Miet- und Wohnungseigentumsrecht

Wohnungseigentum: Erforderlichkeit einer einheitlichen Jahresabrechnung für eine Mehrhausanlage mit nach der Gemeinschaftsordnung in eigener Zuständigkeit über die Lasten und Kosten entscheidenden Untergemeinschaften; zwingendes Erfordernis eines Beschlusses der Gesamtgemeinschaft über die Gesamtabrechnung und die Instandhaltungsrücklage; Befugnis der Untergemeinschaften zur eigenständigen Beschlussfassung über Teile der einheitlichen Jahresabrechnung

Aktenzeichen  V ZR 163/20

Datum:
16.7.2021
Gerichtsart:
BGH
Dokumenttyp:
Urteil
ECLI:
ECLI:DE:BGH:2021:160721UVZR163.20.0
Normen:
§ 28 Abs 3 aF WoEigG
Spruchkörper:
5. Zivilsenat

Leitsatz

1. Auch dann, wenn nach der Gemeinschaftsordnung einer Mehrhausanlage Untergemeinschaften in eigener Zuständigkeit nach dem Vorbild selbständiger Eigentümergemeinschaften über die Lasten und Kosten entscheiden, muss für die Wohnungseigentümergemeinschaft eine einheitliche Jahresabrechnung erstellt und beschlossen werden.
2. Über die Gesamtabrechnung als Teil der einheitlichen Jahresabrechnung muss zwingend allein die Gesamtgemeinschaft beschließen; ebenso ist die Darstellung der Instandhaltungsrücklage notwendigerweise Sache der Gesamtgemeinschaft, und zwar auch dann, wenn für Untergemeinschaften separate Rücklagen zu bilden sind.
3. Untergemeinschaften kann eine Befugnis zur eigenständigen Beschlussfassung über Teile der einheitlichen Jahresabrechnung nur durch ausdrückliche, eindeutige Regelung in der Gemeinschaftsordnung eingeräumt werden, und zwar beschränkt auf die Verteilung der ausschließlich die jeweilige Untergemeinschaft betreffenden Kosten in den Einzelabrechnungen; im Zweifel ist das Rechnungswesen insgesamt Sache der Gesamtgemeinschaft.
(Teilweise Aufgabe von Senat, Urteil vom 20. Juli 2012 – V ZR 231/11, NZM 2012, 766)

Verfahrensgang

vorgehend LG Hamburg, 15. Juli 2020, Az: 318 S 6/19vorgehend AG Hamburg, 23. Oktober 2018, Az: 22a C 196/17

Tenor

Die Revision gegen das Urteil des Landgerichts Hamburg – Zivilkammer 18 – vom 15. Juli 2020 wird auf Kosten der Kläger zurückgewiesen.
Von Rechts wegen

Tatbestand

1
Die Parteien bilden eine Wohnungseigentümergemeinschaft, die in mehrere Untergemeinschaften untergliedert ist.
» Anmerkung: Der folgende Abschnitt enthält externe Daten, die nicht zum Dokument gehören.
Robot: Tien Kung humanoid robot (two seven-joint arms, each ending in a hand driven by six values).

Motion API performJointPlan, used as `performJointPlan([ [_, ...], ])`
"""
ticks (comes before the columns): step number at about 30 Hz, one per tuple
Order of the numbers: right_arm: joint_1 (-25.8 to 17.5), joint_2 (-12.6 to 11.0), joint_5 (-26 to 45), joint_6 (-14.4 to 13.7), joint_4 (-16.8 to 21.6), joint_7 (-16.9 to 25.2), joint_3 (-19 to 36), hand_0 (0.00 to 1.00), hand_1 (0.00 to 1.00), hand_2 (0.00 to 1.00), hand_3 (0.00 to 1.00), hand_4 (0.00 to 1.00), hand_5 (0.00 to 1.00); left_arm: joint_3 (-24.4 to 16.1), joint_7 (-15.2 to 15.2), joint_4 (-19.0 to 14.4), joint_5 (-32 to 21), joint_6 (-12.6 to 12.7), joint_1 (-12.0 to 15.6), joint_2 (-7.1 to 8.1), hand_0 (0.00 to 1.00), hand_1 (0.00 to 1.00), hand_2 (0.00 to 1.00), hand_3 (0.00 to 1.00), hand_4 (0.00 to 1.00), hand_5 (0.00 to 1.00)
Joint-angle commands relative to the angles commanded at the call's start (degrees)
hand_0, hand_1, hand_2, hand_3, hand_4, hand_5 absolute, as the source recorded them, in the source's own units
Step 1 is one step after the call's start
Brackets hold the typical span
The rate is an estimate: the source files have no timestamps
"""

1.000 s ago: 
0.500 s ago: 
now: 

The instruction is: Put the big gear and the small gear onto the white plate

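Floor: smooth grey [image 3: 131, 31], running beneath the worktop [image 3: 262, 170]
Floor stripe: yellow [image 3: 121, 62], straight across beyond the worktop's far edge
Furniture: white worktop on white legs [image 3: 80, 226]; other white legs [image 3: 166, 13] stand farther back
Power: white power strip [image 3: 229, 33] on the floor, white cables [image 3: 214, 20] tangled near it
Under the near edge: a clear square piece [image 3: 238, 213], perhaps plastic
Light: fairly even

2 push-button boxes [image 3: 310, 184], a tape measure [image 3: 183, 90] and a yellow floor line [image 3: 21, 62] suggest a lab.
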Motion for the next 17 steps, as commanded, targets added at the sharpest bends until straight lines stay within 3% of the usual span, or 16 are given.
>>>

Die Gemeinschaftsordnung (GO) enthält dazu folgende Regelungen:
㤠11 Ziff. 5:
Die Kosten und Lasten gemäß Ziffern 1 und 2 werden – soweit möglich – für jede Untergemeinschaft (vgl. § 18) gesondert ausgeworfen:
Jede Untergemeinschaft (Häuser Nr. 1, 3 – 16 und die jeweilige Tiefgarage) trägt sämtliche ihrem Haus […] zuzuordnenden Kosten und Lasten so, als wenn sie eine eigene Wohnungseigentümergemeinschaft wäre. […]
§ 14 Ziff. 7:
Bei Angelegenheiten, die ausschließlich einer bestimmten Untergemeinschaft zuzuordnen sind, insbesondere bei solchen, die sich auf die alleinige Kosten- und Lastentragung der betreffenden Untergemeinschaft auswirken, sind allein die Mitglieder dieser Untergemeinschaft stimmberechtigt. […]
§ 18 Ziff. 1:
(2) Diese Gemeinschaften bilden in tatsächlicher Hinsicht voneinander getrennte und unabhängige Untergemeinschaften, die lediglich durch das Miteigentum am Grundstück miteinander verbunden sind.
(3) Zu diesen Untergemeinschaften gehört jeweils das gesamte Gebäude mit allen Bestandteilen und Zubehör (Dach und Fach).
§ 18 Ziff. 2:
(1) Jede Untergemeinschaft regelt ihre Angelegenheiten nach Maßgabe der Teilungserklärung selbst.
(2) Sämtliche in den Untergemeinschaften anfallenden Kosten tragen die jeweiligen Eigentümer bzw. Sondernutzungsberechtigten in den Untergemeinschaften. Es sind – soweit möglich – gesonderte Rücklagen zu bilden sowie die Gebäude gesondert abzurechnen.
(3) Für alle Maßnahmen der Verwaltung einschließlich Beschlussfassung ist jeweils nur die Untergemeinschaft zuständig, zu deren Bereich (einschließlich zugeordneter Sondernutzungsbereiche) die jeweilige Maßnahme gehört.
(4) Hinsichtlich des Gesamtgrundstücks und der nicht den einzelnen Untergemeinschaften obliegenden Angelegenheiten wird eine Gesamtgemeinschaft gebildet, die über alle Angelegenheiten beschließt, die nicht die jeweilige Untergemeinschaft, sondern alle Eigentümer gemeinschaftlich angehen.“
2
Im Jahr 2017 wurde in einer Eigentümerversammlung der Gesamtgemeinschaft unter TOP 3 ein Beschluss über die Genehmigung der Jahresabrechnung für das Jahr 2016 gefasst. Die Darstellung der Instandhaltungsrücklage führt unter der Position „Instandhaltungsrücklage Haus 11“ Entnahmen in Höhe von 18.664,45 € für Architekten- und Planungskosten auf.
3
Hinsichtlich dieser Position wenden sich die Kläger, gestützt auf die fehlende Beschlusskompetenz der Gesamtgemeinschaft, mit der Beschlussmängelklage gegen TOP 3. Das Amtsgericht hat die Klage abgewiesen. Die Berufung der Kläger hat das Landgericht, soweit im Revisionsverfahren von Interesse, zurückgewiesen. Mit der von dem Landgericht zugelassenen Revision, deren Zurückweisung die Beklagten beantragen, wollen die Kläger weiterhin erreichen, dass der Beschluss insoweit für unwirksam erklärt wird, als die Gesamtabrechnung die Entnahme eines Betrags in Höhe von 18.664,45 € für Architektenkosten aus der Instandhaltungsrücklage von Haus 11 enthält.